While there was no reason given for why the two fell out, it is the latest twist in an ongoing saga in relation to Alonso's future.

The so-called 'silly season' has been primarily focused on the Spaniard, who is believed to be considering a move back to former team McLaren as the team begins a new era with soon-to-be engine supplier Honda.

On the contrary, however, in the build-up to the Singapore weekend, Alonso hit back at those reporting on the rumours claiming it was damaging the morale inside Ferrari in a moment that clearly highlighted the Spaniard's frustration at the current speculation and suggested he was in fact staying put.

McLaren signal?

In another twist, McLaren, who had previously not mentioned Alonso on its heritage page on their official website, suddenly added the 33-year-old claiming they had done so because of pressure from fans.

On his newly created page, which can be found here, McLaren claims: "When the history books are written, Alonso's name will be writ large as one of the sport's all-time greats."

Some have always been sceptical at the prospect of the double world champion rejoining the British team after the way he and CEO Ron Dennis fell out during his time there in 2007, however, his manager Flavio Briatore admits a return would not be impossible.

"At McLaren it was not a perfect combination," he was quoted by Germany's Auto Bild, "but you never know -- people can change."

Tough to call

As someone who follows the sport very closely it has become very difficult to know what to believe in regards to Alonso's future.

There is no doubt there is a lot of frustration as what was supposed to be his time following his move to Ferrari four years ago has been overshadowed by the rise and subsequent dominance Sebastian Vettel and Red Bull.

Yet it was one bad strategy call that cost him the championship in his first year with Ferrari in 2010 and he helped spearhead a recovery few thought imaginable in 2012 to take Vettel to a championship decider after a year of playing catch up.

Final straw?

The disappointment of 2014 was perhaps the biggest thing that has really sparked Alonso's apparent consideration over his future.

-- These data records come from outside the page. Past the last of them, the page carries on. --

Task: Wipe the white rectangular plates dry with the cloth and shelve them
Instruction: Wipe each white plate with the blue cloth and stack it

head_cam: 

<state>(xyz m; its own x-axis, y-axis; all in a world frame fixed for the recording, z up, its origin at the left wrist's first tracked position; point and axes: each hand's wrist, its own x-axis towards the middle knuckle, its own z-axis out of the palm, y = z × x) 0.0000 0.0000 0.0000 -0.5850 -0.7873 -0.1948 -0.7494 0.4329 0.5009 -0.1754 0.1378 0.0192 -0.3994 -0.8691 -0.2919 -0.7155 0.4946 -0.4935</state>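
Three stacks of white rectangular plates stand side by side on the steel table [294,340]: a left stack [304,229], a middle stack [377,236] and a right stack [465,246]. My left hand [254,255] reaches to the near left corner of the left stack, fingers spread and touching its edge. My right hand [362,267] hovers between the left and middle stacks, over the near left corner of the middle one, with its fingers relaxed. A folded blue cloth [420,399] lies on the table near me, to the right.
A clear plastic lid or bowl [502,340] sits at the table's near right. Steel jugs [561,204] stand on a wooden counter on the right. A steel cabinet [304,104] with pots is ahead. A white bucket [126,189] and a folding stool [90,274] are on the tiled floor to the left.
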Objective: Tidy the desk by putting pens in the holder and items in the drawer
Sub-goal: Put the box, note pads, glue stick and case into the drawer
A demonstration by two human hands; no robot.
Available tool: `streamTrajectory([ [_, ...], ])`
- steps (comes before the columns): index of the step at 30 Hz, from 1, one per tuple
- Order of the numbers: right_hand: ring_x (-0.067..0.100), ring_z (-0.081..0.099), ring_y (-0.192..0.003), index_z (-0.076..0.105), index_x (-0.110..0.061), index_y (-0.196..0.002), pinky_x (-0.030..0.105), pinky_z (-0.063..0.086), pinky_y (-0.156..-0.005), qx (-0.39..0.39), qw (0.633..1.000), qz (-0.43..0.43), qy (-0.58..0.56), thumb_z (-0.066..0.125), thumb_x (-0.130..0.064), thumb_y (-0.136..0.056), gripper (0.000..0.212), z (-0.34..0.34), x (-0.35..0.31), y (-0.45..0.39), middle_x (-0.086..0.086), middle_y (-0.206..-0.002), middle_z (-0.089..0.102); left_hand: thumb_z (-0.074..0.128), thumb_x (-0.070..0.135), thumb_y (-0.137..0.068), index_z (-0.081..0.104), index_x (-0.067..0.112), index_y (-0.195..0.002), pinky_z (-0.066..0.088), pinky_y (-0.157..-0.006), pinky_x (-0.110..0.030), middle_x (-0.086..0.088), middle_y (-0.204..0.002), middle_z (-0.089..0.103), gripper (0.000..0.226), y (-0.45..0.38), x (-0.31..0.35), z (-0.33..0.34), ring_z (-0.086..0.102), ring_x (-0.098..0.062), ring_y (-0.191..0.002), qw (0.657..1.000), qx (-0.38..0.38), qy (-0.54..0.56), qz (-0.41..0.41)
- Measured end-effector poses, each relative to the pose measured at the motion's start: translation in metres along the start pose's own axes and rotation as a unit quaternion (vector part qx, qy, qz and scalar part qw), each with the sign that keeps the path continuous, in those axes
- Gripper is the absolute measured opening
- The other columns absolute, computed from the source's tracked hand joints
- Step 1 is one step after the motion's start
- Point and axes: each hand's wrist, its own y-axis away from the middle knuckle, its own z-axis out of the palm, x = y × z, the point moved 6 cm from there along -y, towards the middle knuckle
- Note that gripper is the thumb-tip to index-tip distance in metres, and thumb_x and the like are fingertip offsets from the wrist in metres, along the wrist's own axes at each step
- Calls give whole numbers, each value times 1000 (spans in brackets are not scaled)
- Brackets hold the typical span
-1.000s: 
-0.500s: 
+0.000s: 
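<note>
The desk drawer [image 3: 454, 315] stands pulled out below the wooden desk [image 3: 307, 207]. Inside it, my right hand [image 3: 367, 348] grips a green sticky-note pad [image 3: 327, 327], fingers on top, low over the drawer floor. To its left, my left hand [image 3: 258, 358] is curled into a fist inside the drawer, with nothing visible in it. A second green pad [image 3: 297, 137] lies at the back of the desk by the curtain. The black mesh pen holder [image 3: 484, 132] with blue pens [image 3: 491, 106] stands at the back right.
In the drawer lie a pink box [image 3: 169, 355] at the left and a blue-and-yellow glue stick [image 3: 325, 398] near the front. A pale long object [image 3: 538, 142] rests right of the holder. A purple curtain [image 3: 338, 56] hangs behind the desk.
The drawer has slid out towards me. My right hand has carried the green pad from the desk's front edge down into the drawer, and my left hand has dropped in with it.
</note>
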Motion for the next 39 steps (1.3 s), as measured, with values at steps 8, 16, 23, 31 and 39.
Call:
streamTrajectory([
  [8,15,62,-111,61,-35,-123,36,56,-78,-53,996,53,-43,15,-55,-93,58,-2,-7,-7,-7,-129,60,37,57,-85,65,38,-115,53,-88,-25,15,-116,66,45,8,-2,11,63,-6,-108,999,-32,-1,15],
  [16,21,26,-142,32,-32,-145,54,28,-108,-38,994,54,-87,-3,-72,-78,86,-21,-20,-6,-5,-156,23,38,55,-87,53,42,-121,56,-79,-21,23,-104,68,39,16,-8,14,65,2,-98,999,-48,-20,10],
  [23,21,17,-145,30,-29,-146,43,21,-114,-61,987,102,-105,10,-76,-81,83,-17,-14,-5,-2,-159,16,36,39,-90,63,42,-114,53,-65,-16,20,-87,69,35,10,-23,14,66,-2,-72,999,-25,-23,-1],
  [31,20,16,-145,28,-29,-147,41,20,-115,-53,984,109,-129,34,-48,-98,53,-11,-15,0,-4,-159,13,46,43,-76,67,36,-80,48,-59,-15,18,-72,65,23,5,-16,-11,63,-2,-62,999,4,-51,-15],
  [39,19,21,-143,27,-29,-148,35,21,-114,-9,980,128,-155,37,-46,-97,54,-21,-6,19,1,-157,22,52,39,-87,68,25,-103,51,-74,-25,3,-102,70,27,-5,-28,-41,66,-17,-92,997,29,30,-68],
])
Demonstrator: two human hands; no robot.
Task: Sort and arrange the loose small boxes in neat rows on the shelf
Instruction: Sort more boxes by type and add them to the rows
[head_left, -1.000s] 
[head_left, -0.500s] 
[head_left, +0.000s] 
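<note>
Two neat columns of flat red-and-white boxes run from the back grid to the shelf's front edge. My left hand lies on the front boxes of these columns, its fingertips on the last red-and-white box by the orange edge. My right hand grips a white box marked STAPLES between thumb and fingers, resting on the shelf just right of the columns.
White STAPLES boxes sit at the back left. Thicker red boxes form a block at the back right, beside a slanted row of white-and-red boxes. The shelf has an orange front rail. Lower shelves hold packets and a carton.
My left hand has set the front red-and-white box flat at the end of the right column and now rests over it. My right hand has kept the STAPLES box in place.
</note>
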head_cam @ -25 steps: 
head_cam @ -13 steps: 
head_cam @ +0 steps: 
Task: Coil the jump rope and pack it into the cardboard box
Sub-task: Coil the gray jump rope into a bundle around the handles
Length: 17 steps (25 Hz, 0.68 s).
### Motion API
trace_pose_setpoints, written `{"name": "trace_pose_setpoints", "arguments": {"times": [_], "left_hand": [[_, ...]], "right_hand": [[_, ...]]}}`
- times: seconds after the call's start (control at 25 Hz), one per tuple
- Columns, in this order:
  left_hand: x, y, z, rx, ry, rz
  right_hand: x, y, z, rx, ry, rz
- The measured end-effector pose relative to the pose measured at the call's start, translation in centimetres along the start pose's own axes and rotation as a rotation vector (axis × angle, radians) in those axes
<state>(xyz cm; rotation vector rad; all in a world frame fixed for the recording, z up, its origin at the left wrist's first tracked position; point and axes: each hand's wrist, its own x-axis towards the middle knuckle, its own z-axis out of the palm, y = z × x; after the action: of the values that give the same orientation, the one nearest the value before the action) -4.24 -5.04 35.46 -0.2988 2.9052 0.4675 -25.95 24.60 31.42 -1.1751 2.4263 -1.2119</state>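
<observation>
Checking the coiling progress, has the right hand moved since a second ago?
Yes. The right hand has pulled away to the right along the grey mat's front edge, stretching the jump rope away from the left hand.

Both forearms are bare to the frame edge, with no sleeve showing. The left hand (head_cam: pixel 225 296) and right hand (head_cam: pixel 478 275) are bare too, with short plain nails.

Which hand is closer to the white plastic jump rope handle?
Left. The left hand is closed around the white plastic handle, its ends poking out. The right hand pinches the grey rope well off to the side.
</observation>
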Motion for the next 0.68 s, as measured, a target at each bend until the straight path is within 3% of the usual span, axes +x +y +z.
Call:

This was supposed to be a year when the change in engine formula and the new regulations were meant to benefit the more mechanically-minded Ferrari over the more aerodynamically-dependent Red Bull.

For sure the influence on aerodynamics has been greater than perhaps imagined given Red Bull's position for much of the year despite having the worst power unit, but it was Ferrari's failure to be stronger on the engine side particularly compared to the Mercedes that was most surprising.

Key question

With that disappointment, Alonso is now in the position of questioning if he can succeed with Ferrari, after all that was always the reason for being there.

If the answer is no then comes the thought of whether there is a seat available elsewhere that can offer him a greater chance of success.

In McLaren he has that choice, but answering that second question is the most crucial to Alonso making a final decision and is also why, as each side makes its case, the level of speculation accurate or not as is high as it is.

But as Marchionne himself added when talking about Ferrari's future line-up "the decision also depends on the drivers and what they want."